---- MATERIAL FOR THIS TASK

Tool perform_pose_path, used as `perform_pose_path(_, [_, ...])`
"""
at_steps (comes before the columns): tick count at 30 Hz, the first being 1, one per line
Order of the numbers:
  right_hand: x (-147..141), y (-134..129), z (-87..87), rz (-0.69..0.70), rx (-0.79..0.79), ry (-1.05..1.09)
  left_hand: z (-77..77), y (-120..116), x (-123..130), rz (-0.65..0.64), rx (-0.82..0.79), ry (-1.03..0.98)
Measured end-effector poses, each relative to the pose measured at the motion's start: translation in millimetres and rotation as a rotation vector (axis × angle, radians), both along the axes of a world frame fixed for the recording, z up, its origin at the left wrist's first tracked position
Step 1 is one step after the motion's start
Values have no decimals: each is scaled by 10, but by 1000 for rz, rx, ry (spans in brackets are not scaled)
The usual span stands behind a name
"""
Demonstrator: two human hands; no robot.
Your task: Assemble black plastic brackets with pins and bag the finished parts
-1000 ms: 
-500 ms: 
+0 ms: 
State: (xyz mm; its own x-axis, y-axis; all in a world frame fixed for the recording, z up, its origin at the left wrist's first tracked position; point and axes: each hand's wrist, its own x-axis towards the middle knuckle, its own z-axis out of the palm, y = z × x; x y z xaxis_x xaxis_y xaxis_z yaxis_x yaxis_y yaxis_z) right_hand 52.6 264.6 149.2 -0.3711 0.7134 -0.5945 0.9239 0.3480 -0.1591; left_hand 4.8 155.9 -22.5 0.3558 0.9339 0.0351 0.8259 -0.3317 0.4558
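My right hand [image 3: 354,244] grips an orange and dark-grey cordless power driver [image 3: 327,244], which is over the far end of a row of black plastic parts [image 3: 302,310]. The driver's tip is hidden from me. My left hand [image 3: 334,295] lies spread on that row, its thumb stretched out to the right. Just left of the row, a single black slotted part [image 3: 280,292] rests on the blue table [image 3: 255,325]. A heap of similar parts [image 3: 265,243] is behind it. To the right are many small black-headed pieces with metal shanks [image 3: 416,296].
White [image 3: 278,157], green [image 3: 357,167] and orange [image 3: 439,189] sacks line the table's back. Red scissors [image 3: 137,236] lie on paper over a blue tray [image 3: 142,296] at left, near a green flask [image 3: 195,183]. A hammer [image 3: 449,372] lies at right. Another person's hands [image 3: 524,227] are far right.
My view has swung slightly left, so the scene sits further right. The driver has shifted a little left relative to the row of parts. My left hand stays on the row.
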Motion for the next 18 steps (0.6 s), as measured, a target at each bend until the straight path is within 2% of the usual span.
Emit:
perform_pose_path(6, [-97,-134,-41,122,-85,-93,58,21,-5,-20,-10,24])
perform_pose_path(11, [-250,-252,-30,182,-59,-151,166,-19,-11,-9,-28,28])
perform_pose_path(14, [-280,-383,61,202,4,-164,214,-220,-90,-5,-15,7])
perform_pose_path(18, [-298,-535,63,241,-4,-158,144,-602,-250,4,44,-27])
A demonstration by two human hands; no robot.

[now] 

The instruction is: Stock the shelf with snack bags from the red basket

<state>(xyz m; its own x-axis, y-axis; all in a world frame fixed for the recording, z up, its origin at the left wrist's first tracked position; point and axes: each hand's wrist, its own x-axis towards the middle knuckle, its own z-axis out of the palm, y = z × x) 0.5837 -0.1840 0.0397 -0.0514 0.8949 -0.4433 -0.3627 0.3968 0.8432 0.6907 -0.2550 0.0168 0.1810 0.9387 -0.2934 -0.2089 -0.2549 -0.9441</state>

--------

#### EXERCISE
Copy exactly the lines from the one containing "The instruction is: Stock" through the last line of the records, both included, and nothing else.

#### EXERCISE OUTPUT
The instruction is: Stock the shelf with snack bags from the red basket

<state>(xyz m; its own x-axis, y-axis; all in a world frame fixed for the recording, z up, its origin at the left wrist's first tracked position; point and axes: each hand's wrist, its own x-axis towards the middle knuckle, its own z-axis out of the palm, y = z × x) 0.5837 -0.1840 0.0397 -0.0514 0.8949 -0.4433 -0.3627 0.3968 0.8432 0.6907 -0.2550 0.0168 0.1810 0.9387 -0.2934 -0.2089 -0.2549 -0.9441</state>

The exercise was worked through completely.